Assolutamente sì, anche perché abbiamo deciso di fare a meno di realizzare riprese aeree per concentrarci sui tre quadri, quello dei magistrati, quello del popolo e quello degli oratori. Le riprese sono durate 16 settimane, di cui 5 dedicate alla battaglia. Mi sono avvalso dell'aiuto di una storica brillante come Jacqueline Riding che era presente sul set per dare indicazioni a me e al cast tecnico e artistico. Un lavoro del genere è solitamente frutto di organizzazione, partecipazione e creatività.
Come sempre ha deciso di non lavorare con delle star hollywoodiane...
Io sono un regista europeo e trovo più giusto lavorare con degli attori europei. Ma soprattutto lavoro con persone intelligenti e che hanno a cuore il film. Anche perché per i miei film non esiste mai una sceneggiatura canonica con dei dialoghi. Si lavora giorno per giorno sull'improvvisazione. Purtroppo molti attori sono stupidi e nei miei film non li vedrete mai.
Netflix e il progresso
Questo è forse il film più corale che lei abbia mai realizzato. Come mai ha deciso di raccontare questo evento storico secondo più punti di vista e non solo attraverso quello delle vittime?
Avrei anche potuto girare un film dedicato al solo giorno della tragedia ma temo che il risultato sarebbe stato piuttosto scarso. Il ritratto corale era l'unico modo intelligente di rivolgersi ad un pubblico intelligente facendo emergere tutti i temi che sono legati a questa triste vicenda.
Il film è targato Amazon Studios, lei cosa ne pensa delle piattaforme streaming?

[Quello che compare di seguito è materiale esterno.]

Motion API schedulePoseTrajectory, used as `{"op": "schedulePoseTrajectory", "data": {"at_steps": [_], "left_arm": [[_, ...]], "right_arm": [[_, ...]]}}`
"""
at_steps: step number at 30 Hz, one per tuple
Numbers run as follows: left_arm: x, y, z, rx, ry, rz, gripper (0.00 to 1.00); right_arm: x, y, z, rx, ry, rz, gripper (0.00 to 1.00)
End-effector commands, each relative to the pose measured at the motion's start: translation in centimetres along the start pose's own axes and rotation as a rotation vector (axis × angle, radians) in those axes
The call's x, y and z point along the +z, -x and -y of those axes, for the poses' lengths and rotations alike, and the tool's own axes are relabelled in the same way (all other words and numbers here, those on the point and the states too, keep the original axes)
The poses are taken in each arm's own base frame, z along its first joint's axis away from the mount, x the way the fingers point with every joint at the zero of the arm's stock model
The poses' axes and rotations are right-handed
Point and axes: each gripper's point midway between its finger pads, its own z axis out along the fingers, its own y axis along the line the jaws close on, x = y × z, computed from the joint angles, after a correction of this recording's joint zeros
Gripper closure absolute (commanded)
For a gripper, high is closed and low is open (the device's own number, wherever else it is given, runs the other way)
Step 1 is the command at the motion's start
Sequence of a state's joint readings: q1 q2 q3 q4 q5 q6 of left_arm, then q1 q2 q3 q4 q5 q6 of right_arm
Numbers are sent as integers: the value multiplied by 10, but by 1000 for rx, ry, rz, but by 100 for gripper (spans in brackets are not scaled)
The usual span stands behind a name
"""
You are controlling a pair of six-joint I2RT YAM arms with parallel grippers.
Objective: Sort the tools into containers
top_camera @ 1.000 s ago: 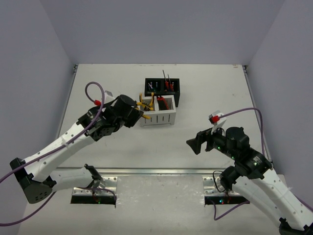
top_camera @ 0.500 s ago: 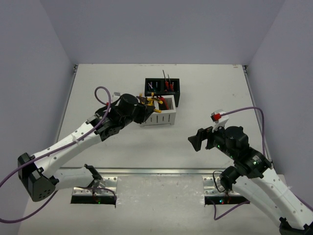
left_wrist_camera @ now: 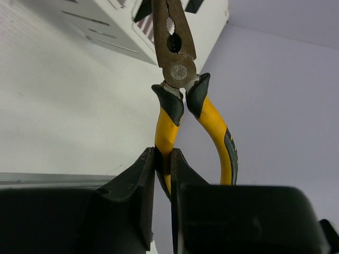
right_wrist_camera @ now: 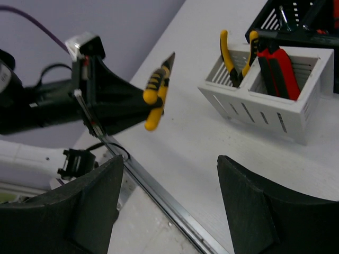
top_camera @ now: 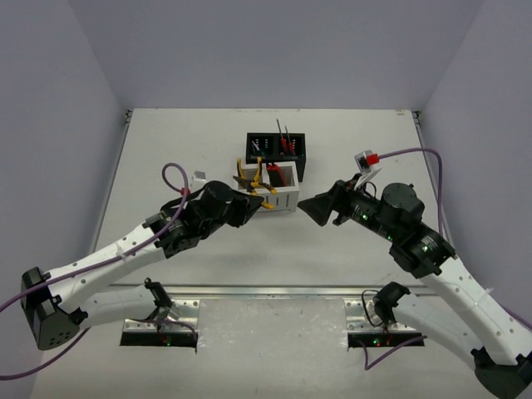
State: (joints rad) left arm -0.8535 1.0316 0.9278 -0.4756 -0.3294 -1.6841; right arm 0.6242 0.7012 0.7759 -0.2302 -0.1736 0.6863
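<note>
One pair of pliers (left_wrist_camera: 179, 69) was left unsorted, clamped in the left tool (left_wrist_camera: 163, 159) just beside the white box (top_camera: 283, 202); the rest seemed already boxed. The right tool (right_wrist_camera: 169, 164) was spread wide, empty.

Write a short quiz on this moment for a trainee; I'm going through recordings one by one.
1. True or false: the left gripper is shut on one handle of the held pliers.
2. Pick one: what stands in the white box, in the compartment next to the other pliers? A. a red knife B. a hammer C. nothing
3. In a word: which gripper holds nothing?
Key: 1 true. 2 A. 3 the right gripper, its fingers apart.
</note>
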Motion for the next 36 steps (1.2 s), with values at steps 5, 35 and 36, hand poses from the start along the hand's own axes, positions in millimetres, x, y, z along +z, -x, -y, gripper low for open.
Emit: {"op": "schedulePoseTrajectory", "data": {"at_steps": [5, 35, 36], "left_arm": [[5, -22, 28, 17, -115, -29, 100], [-9, -34, 38, 9, -187, -87, 100], [-10, -32, 38, 7, -191, -82, 99]], "right_arm": [[53, 41, -23, 94, 2, 104, 29], [92, 11, -12, -35, -126, 19, 100], [93, 11, -13, -39, -126, 14, 100]]}}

Quello che pensano più o meno tutti i miei colleghi. Non è una buona notizia che il mio film sia visto attraverso uno smartphone ma sicuramente oggi i televisori domestici sono migliori di quelli che c'erano ai miei tempi. Non mi fa piacere neanche che mentre guardano i miei film gli spettatori abbiano la tentazione di saltare qualche scena o mettere in pausa per prendere un caffè o andare in bagno. Ma questo è il progresso e non si può fermare. Ho sottoscritto un abbonamento Netflix anch'io e non mi sento una cattiva persona per questo.